End result - one guilty charge, one not guilty, but no incarceration. 

And, I got to hear the following: The court needs to ask a question to resolve an ambiguity:  what are "booty shorts?"  Our clerk was turning purple from some strongly (but not deeply) suppressed emotion. 

Even though it's only Monday, I'm pretty sure that's the quote of the week. 

To PD or not to PD?

Heard an interesting argument for IDing yourself as a PD to a jury.  Assume that juries think criminal defense attorneys are liars, but PDs are simply incompetent (perhaps not even lawyers).  You can prove yourself competent to a jury by the end of trial, but you may not be able to convince them that you're not a liar.  Thoughts?

Justice?

I think this is a somewhat timely post, given the local brouhaha going on over at the Justice Building Blog, plus random comments conveyed to me via the PDs, plus stuff I’ve heard myself from various parties. Anyway, I’d like to write a bit about roles and justice – especially for those non-lawyers who read the blog.  And if a few of the confused lawyers (and such) read it, so much the better.

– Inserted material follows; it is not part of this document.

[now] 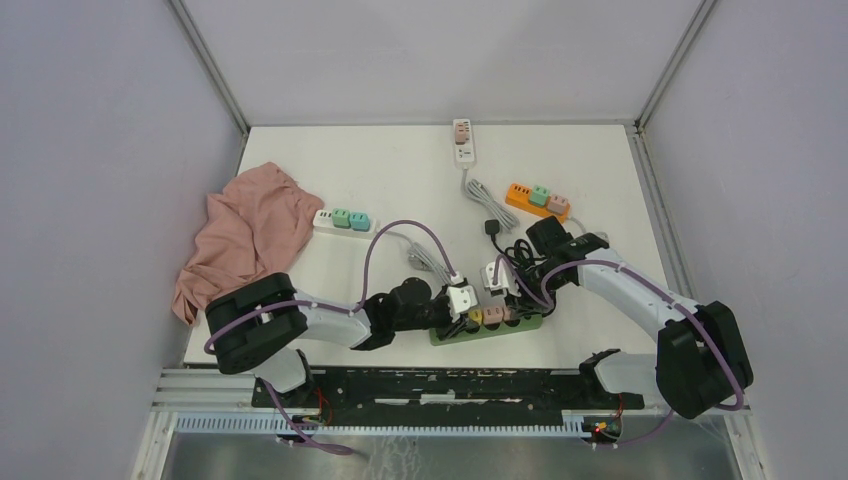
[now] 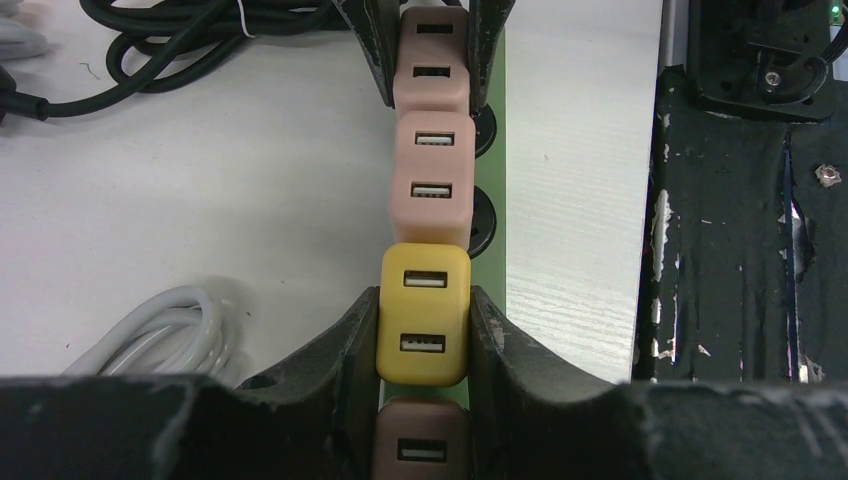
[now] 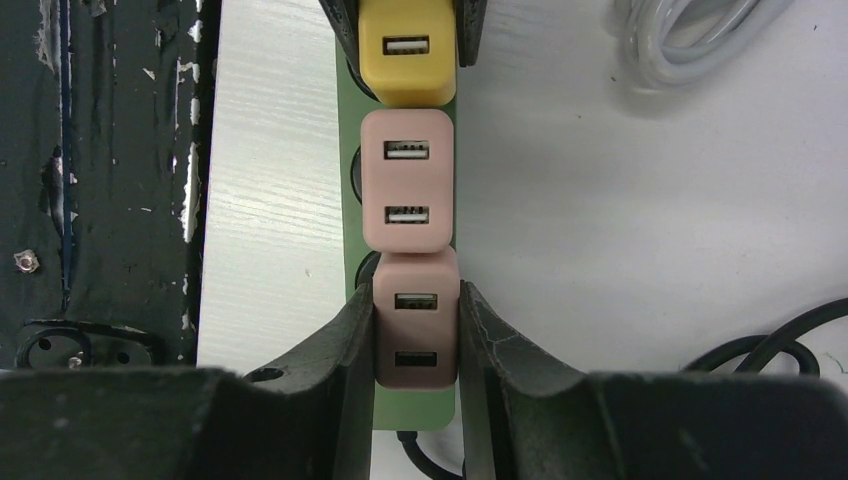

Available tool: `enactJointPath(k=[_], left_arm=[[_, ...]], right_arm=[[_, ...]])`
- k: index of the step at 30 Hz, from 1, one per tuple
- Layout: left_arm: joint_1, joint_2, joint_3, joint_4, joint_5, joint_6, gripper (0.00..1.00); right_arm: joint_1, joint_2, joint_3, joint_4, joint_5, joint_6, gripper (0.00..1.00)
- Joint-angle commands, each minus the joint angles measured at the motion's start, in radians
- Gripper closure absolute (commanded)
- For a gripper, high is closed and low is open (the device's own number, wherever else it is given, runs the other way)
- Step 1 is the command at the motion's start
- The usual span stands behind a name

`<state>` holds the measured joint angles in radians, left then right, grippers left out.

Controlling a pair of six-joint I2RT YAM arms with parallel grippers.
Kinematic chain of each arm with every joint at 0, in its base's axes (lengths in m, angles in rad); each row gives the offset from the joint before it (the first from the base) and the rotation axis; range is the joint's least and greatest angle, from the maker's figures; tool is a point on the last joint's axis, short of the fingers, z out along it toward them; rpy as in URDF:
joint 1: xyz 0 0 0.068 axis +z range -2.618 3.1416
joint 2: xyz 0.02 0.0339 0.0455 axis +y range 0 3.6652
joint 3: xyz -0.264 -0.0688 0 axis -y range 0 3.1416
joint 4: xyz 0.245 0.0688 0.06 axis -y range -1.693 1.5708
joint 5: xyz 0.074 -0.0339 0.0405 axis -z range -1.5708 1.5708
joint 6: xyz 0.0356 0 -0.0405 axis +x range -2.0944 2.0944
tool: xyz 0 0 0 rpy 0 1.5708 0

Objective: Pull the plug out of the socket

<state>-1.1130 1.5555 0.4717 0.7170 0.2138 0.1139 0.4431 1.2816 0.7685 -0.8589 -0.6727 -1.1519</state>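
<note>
Left claw clamps the yellow plug, right claw a pink plug, both hiding sockets of the green strip.

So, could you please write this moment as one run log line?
left gripper: shut on yellow plug | right gripper: shut on end pink plug | both plugs in strip | pull: not yet done

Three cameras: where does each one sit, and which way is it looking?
Top external: above and behind, looking down on the table; left arm and right arm show.
Left wrist: looks down the green power strip; left gripper clamps the yellow plug.
Right wrist: faces the opposite way; right gripper clamps a pink plug.
Both wrist views share that strip and yellow plug.
</note>
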Motion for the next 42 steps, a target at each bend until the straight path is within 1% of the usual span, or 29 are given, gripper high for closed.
enactJointPath(k=[1, 6, 9, 10, 12, 13, 14, 15, 17, 19, 21, 24, 26, 28, 29, 32, 33, 35, 37, 40, 42], left_arm=[[-0.002, -0.001, -0.022, -0.07, -0.048, 0.043, 0.97], [0.005, -0.002, -0.03, -0.09, -0.068, 0.05, 0.97], [0.005, 0.004, -0.028, -0.085, -0.063, 0.05, 0.97], [0.005, 0.009, -0.024, -0.084, -0.06, 0.05, 0.97], [0.005, 0.018, -0.015, -0.085, -0.056, 0.049, 0.97], [0.006, 0.021, -0.013, -0.085, -0.055, 0.049, 0.97], [0.006, 0.024, -0.012, -0.085, -0.053, 0.048, 0.97], [0.006, 0.025, -0.013, -0.085, -0.054, 0.046, 0.97], [0.008, 0.024, -0.019, -0.091, -0.056, 0.048, 0.97], [0.017, 0.018, -0.028, -0.101, -0.059, 0.05, 0.97], [0.033, 0.011, -0.04, -0.102, -0.049, 0.051, 0.97], [0.053, -0.002, -0.047, -0.106, -0.027, 0.051, 0.97], [0.056, -0.006, -0.045, -0.109, -0.021, 0.051, 0.97], [0.056, -0.002, -0.041, -0.107, -0.012, 0.048, 0.97], [0.056, 0.004, -0.038, -0.105, -0.008, 0.044, 0.97], [0.056, 0.025, -0.025, -0.103, 0.006, 0.037, 0.97], [0.056, 0.032, -0.02, -0.108, 0.009, 0.038, 0.97], [0.056, 0.037, -0.014, -0.12, 0.009, 0.037, 0.97], [0.056, 0.035, -0.015, -0.131, 0.006, 0.041, 0.97], [0.057, 0.025, -0.026, -0.134, -0.001, 0.046, 0.97], [0.058, 0.023, -0.027, -0.138, -0.002, 0.049, 0.97]], right_arm=[[-0.01, -0.029, 0.041, 0.036, -0.029, 0.061, 1.0], [-0.006, -0.028, 0.017, -0.134, -0.135, -0.209, 1.0], [0.024, -0.038, 0.005, -0.154, -0.188, -0.256, 1.0], [0.035, -0.037, 0.008, -0.14, -0.197, -0.241, 1.0], [0.043, -0.032, 0.02, -0.062, -0.202, -0.098, 1.0], [0.042, -0.03, 0.029, 0.008, -0.189, -0.014, 1.0], [0.04, -0.03, 0.038, 0.044, -0.167, 0.053, 1.0], [0.031, -0.031, 0.045, 0.06, -0.15, 0.08, 1.0], [-0.005, -0.041, 0.039, 0.058, -0.124, 0.074, 1.0], [-0.049, -0.065, 0.019, 0.02, -0.115, 0.0, 1.0], [-0.079, -0.09, -0.006, -0.048, -0.148, -0.106, 1.0], [-0.077, -0.077, -0.032, -0.16, -0.221, -0.286, 1.0], [-0.044, -0.056, -0.034, -0.184, -0.232, -0.328, 1.0], [-0.005, -0.037, -0.028, -0.148, -0.206, -0.288, 1.0], [0.008, -0.032, -0.024, -0.113, -0.192, -0.24, 1.0], [0.015, -0.029, 0.01, 0.013, -0.194, -0.009, 1.0], [0.014, -0.031, 0.027, 0.033, -0.2, 0.044, 1.0], [-0.002, -0.035, 0.047, 0.051, -0.189, 0.096, 1.0], [-0.035, -0.039, 0.039, 0.045, -0.148, 0.079, 1.0], [-0.087, -0.055, 0.019, -0.013, -0.052, -0.017, 1.0], [-0.114, -0.073, 0.011, -0.07, -0.063, -0.103, 1.0]])
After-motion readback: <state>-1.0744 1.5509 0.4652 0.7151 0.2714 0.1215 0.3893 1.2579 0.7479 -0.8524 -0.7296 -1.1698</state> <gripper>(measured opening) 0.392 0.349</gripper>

Unlike the UK, we have an adversarial system of representation. There’s certainly a number of historical reasons for that. Basically it means that each “side” in the courtroom is represented by an advocate whose job it is to “work” for that side, to speak for that side. Each side acts as a check on the other. In the context of civil litigation, this makes sense and is easy to conceptualize. In the context of criminality, it’s a bit harder given of the “sides” and the relative resources of each.

Let’s start with the defendant in a criminal case. The accused person has just one person advocating for them – that’s their attorney. The criminal defense attorney can certainly advise their client as to what they might like to do with their case, or what they should think about doing with their lives. (And believe me, nearly all of us, myself included, engage in these discussions with our clients.)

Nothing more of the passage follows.